Task details: Reproduce the material that follows, keeping every line exactly as it is.

Start of Collected material

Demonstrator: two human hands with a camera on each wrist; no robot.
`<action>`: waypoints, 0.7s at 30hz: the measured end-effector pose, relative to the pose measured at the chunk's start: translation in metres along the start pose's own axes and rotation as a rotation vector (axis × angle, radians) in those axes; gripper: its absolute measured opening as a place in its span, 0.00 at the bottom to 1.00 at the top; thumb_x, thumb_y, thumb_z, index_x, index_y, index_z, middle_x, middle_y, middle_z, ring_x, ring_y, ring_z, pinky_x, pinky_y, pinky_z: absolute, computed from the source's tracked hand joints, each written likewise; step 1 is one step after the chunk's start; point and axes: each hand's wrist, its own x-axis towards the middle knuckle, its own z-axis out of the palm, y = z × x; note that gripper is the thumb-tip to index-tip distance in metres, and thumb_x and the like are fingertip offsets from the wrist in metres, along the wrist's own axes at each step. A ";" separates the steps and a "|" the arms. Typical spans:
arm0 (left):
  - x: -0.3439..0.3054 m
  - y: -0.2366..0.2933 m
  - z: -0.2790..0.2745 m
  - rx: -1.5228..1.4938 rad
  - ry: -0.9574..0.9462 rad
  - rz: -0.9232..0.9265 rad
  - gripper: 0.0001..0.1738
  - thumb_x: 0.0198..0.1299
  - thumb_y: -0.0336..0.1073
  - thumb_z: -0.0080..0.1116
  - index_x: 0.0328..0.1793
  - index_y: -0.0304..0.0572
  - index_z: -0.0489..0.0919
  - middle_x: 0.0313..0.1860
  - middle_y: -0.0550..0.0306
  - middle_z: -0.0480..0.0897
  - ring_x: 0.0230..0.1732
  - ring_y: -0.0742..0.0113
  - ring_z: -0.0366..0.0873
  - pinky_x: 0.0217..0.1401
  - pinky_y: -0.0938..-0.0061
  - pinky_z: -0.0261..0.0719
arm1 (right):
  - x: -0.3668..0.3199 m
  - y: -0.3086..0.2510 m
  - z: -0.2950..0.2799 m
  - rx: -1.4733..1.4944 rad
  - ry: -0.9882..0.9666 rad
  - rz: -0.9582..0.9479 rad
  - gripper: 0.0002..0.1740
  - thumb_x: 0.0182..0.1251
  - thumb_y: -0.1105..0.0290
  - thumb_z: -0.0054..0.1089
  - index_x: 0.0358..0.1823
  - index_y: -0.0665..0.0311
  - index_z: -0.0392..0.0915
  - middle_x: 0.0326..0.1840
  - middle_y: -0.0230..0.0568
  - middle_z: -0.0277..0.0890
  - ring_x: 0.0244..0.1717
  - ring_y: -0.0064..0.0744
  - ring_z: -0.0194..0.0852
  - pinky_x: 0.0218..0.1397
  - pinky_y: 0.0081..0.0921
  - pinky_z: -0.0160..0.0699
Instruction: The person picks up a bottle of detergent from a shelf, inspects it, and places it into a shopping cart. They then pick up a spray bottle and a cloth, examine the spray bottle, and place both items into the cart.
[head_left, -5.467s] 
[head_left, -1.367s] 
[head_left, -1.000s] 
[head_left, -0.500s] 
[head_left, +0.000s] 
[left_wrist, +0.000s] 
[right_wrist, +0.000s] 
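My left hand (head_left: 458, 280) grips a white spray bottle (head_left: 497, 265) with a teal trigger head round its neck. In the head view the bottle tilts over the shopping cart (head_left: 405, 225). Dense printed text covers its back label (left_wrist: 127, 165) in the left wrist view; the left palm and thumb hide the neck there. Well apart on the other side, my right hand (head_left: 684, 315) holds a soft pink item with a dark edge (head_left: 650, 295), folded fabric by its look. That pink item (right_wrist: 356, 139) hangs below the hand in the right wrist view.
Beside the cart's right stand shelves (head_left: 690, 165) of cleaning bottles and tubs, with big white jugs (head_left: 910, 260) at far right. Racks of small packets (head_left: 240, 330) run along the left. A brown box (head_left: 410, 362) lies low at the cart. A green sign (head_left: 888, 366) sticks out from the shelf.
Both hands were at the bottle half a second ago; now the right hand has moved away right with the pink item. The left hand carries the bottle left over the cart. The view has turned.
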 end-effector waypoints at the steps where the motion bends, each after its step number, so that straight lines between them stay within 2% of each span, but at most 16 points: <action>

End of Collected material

Answer to this exercise:
Demonstrator: two human hands with a camera on each wrist; no robot.
`<action>`: waypoints, 0.7s at 30hz: the measured end-effector pose, relative to the pose measured at the chunk's start: translation in metres along the start pose's own axes and rotation as a rotation vector (axis × angle, radians) in those axes; gripper: its absolute measured opening as a place in its span, 0.00 at the bottom to 1.00 at the top; thumb_x, thumb_y, thumb_z, index_x, index_y, index_z, middle_x, middle_y, middle_z, ring_x, ring_y, ring_z, pinky_x, pinky_y, pinky_z: absolute, computed from the source's tracked hand joints, each written likewise; step 1 is one step after the chunk's start; point and axes: each hand's wrist, its own x-axis towards the middle knuckle, its own z-axis out of the palm, y = z × x; note that gripper is the thumb-tip to index-tip distance in metres, and thumb_x and the like are fingertip offsets from the wrist in metres, along the wrist's own axes at each step. A ";" separates the steps and a "|" the arms. Typical spans:
arm0 (left):
  - x: -0.3439..0.3054 m
  - y: -0.2366..0.2933 m
  - z: -0.2790..0.2745 m
  - rx: -1.5228..1.4938 rad
  - ry: -0.9574..0.9462 rad
  - rz: -0.9232..0.9265 rad
  - gripper: 0.0001..0.1738
  - thumb_x: 0.0198..0.1299
  - thumb_y: -0.0336..0.1073
  - thumb_z: -0.0080..0.1116
  - index_x: 0.0328..0.1793
  - index_y: -0.0304..0.0572
  - index_z: -0.0489..0.0919
  - middle_x: 0.0313..0.1860
  - middle_y: -0.0550..0.0306
  - middle_z: -0.0480..0.0897
  - ring_x: 0.0230..0.1732
  - ring_y: -0.0742..0.0113
  - ring_z: -0.0366..0.0873
  - pinky_x: 0.0217..0.1401
  - pinky_y: -0.0938..-0.0061
  - pinky_z: -0.0261..0.0719
arm1 (right):
  - x: -0.3668..0.3199 m
  - y: -0.3086..0.2510 m
  - z: -0.2950..0.2799 m
  - rx: -1.4733..1.4944 rad
  - ry: -0.9882..0.9666 rad
  - rz: -0.9582..0.9479 rad
  - gripper: 0.0002..0.1740
  - thumb_x: 0.0182..0.1251
  - thumb_y: -0.1105..0.0290
  - thumb_z: -0.0054..0.1089
  - index_x: 0.0358..0.1823
  - index_y: -0.0665..0.0311
  - index_z: -0.0392..0.0915
  - middle_x: 0.0326..0.1840
  - middle_y: -0.0230..0.0568
  - middle_z: -0.0277..0.0890
  - ring_x: 0.0244..0.1717
  - ring_y: -0.0064..0.0744
  - ring_z: -0.0194..0.0852
  - pinky_x: 0.0218..0.1397
  - pinky_y: 0.0081..0.0921
  - pinky_z: -0.0160..0.0699
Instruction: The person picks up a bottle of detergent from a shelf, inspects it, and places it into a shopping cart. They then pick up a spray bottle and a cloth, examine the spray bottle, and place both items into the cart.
[head_left, -5.467s] 
[head_left, -1.367s] 
[head_left, -1.000s] 
[head_left, -0.500s] 
[head_left, +0.000s] 
[left_wrist, +0.000s] 
[right_wrist, +0.000s] 
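My left hand (head_left: 458, 280) grips a white spray bottle (head_left: 497, 265) with a teal trigger head round its neck. In the head view the bottle tilts over the shopping cart (head_left: 405, 225). Dense printed text covers its back label (left_wrist: 127, 165) in the left wrist view; the left palm and thumb hide the neck there. Well apart on the other side, my right hand (head_left: 684, 315) holds a soft pink item with a dark edge (head_left: 650, 295), folded fabric by its look. That pink item (right_wrist: 356, 139) hangs below the hand in the right wrist view.
Beside the cart's right stand shelves (head_left: 690, 165) of cleaning bottles and tubs, with big white jugs (head_left: 910, 260) at far right. Racks of small packets (head_left: 240, 330) run along the left. A brown box (head_left: 410, 362) lies low at the cart. A green sign (head_left: 888, 366) sticks out from the shelf.
Both hands were at the bottle half a second ago; now the right hand has moved away right with the pink item. The left hand carries the bottle left over the cart. The view has turned.
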 end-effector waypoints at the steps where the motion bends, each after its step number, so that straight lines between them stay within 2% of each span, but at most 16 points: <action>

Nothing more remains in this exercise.